* _What is being asked_
Reproduce the full listing below exactly. Do not include the pictures.

* _Collected data_
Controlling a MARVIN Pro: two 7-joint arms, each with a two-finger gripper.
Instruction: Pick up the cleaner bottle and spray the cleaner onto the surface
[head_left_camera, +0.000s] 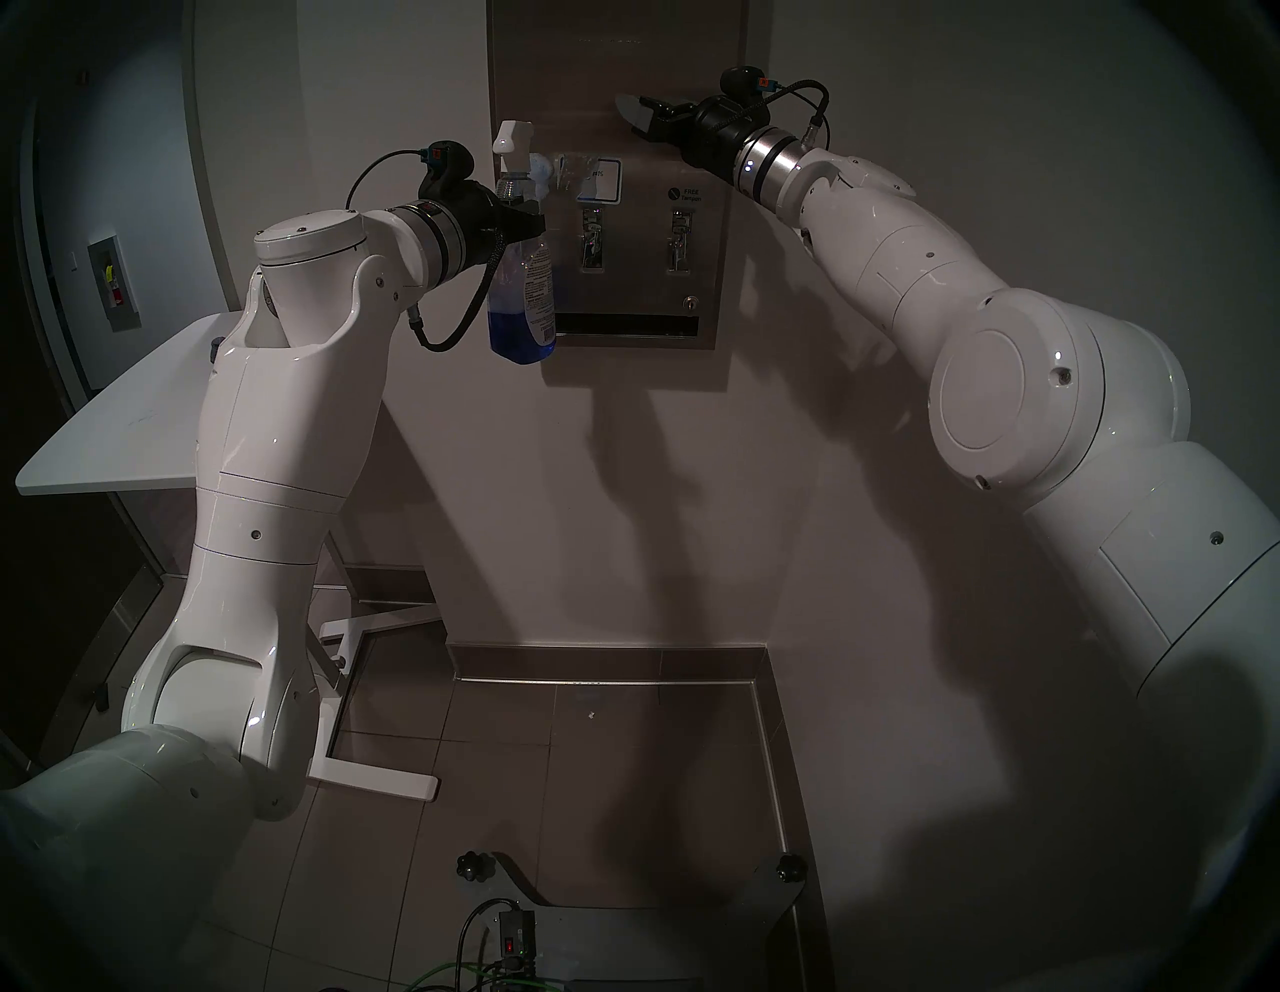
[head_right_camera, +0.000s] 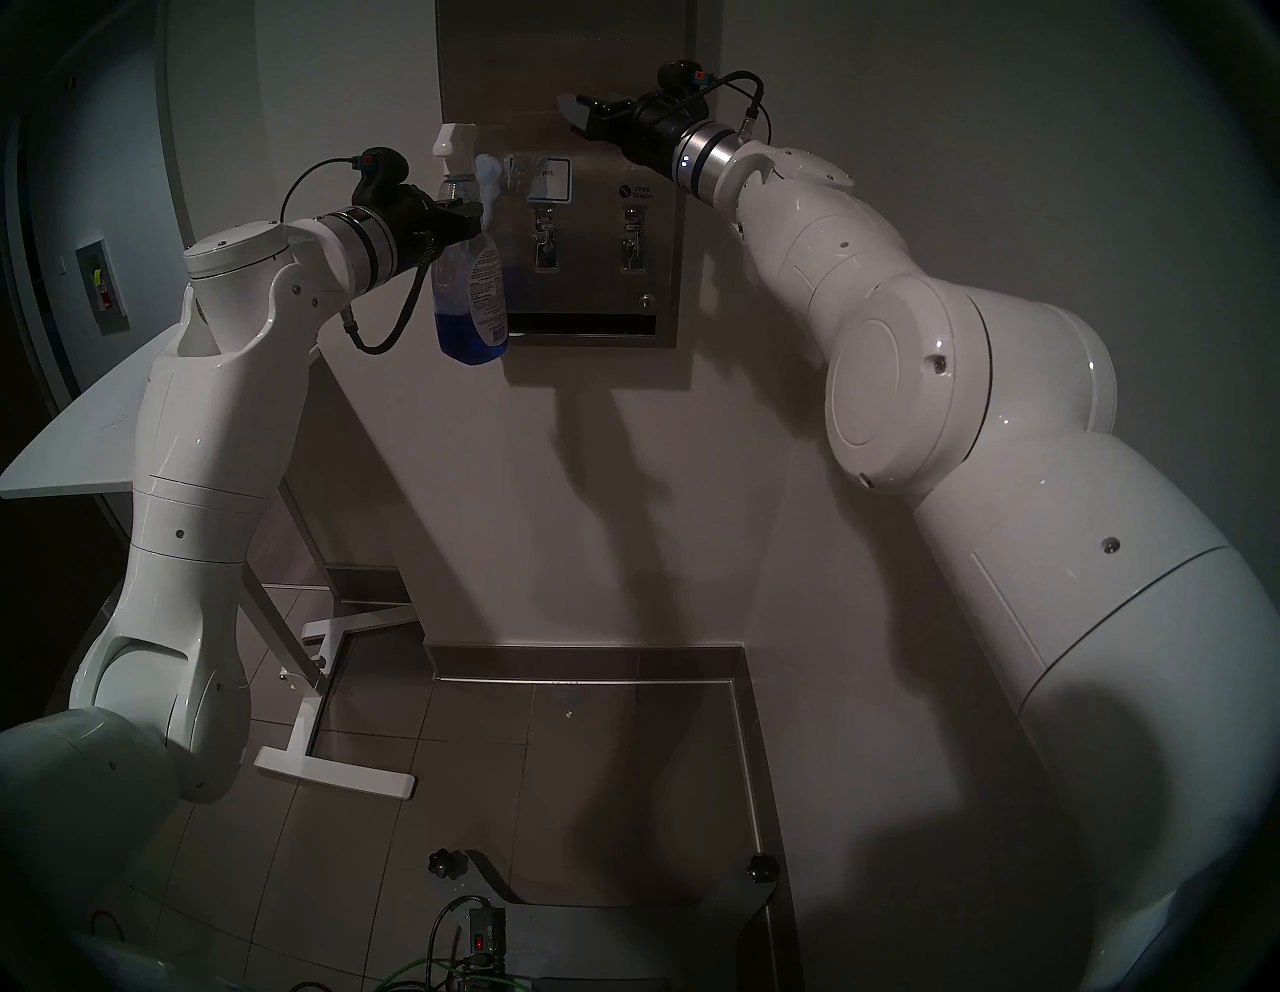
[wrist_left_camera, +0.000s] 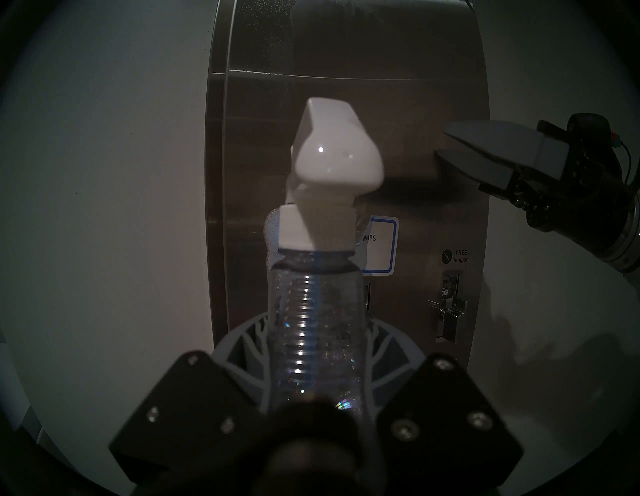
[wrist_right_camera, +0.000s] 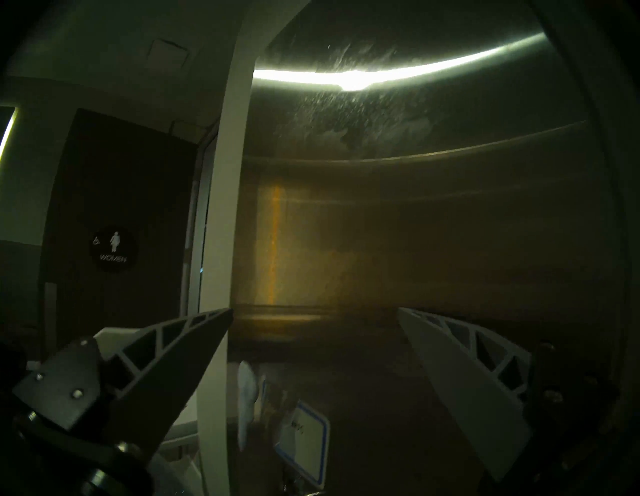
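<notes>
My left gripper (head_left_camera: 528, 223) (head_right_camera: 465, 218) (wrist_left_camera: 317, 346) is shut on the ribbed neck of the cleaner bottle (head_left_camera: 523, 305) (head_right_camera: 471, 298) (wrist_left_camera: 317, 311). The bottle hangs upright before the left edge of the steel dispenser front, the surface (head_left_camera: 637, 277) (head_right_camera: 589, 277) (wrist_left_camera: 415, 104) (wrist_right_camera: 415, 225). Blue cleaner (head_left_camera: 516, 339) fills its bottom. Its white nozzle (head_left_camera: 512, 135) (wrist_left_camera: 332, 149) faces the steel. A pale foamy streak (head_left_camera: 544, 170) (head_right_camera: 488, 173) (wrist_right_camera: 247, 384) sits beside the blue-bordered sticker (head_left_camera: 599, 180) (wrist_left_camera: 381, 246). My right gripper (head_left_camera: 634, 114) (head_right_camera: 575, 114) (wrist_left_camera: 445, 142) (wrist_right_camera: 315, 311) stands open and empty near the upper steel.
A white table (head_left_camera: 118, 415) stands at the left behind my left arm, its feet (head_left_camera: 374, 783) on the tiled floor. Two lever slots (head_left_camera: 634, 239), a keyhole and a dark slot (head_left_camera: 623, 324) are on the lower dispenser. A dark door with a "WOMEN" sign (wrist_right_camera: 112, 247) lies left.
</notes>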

* _Answer section_
Controlling a MARVIN Pro: two 7-joint arms, each with a two-finger gripper.
Instruction: Pick up the cleaner bottle and spray the cleaner onto the surface
[head_left_camera, +0.000s] 
[head_right_camera, +0.000s] 
[wrist_left_camera, +0.000s] 
[wrist_right_camera, +0.000s] 
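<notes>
My left gripper (head_left_camera: 528, 223) (head_right_camera: 465, 218) (wrist_left_camera: 317, 346) is shut on the ribbed neck of the cleaner bottle (head_left_camera: 523, 305) (head_right_camera: 471, 298) (wrist_left_camera: 317, 311). The bottle hangs upright before the left edge of the steel dispenser front, the surface (head_left_camera: 637, 277) (head_right_camera: 589, 277) (wrist_left_camera: 415, 104) (wrist_right_camera: 415, 225). Blue cleaner (head_left_camera: 516, 339) fills its bottom. Its white nozzle (head_left_camera: 512, 135) (wrist_left_camera: 332, 149) faces the steel. A pale foamy streak (head_left_camera: 544, 170) (head_right_camera: 488, 173) (wrist_right_camera: 247, 384) sits beside the blue-bordered sticker (head_left_camera: 599, 180) (wrist_left_camera: 381, 246). My right gripper (head_left_camera: 634, 114) (head_right_camera: 575, 114) (wrist_left_camera: 445, 142) (wrist_right_camera: 315, 311) stands open and empty near the upper steel.
A white table (head_left_camera: 118, 415) stands at the left behind my left arm, its feet (head_left_camera: 374, 783) on the tiled floor. Two lever slots (head_left_camera: 634, 239), a keyhole and a dark slot (head_left_camera: 623, 324) are on the lower dispenser. A dark door with a "WOMEN" sign (wrist_right_camera: 112, 247) lies left.
</notes>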

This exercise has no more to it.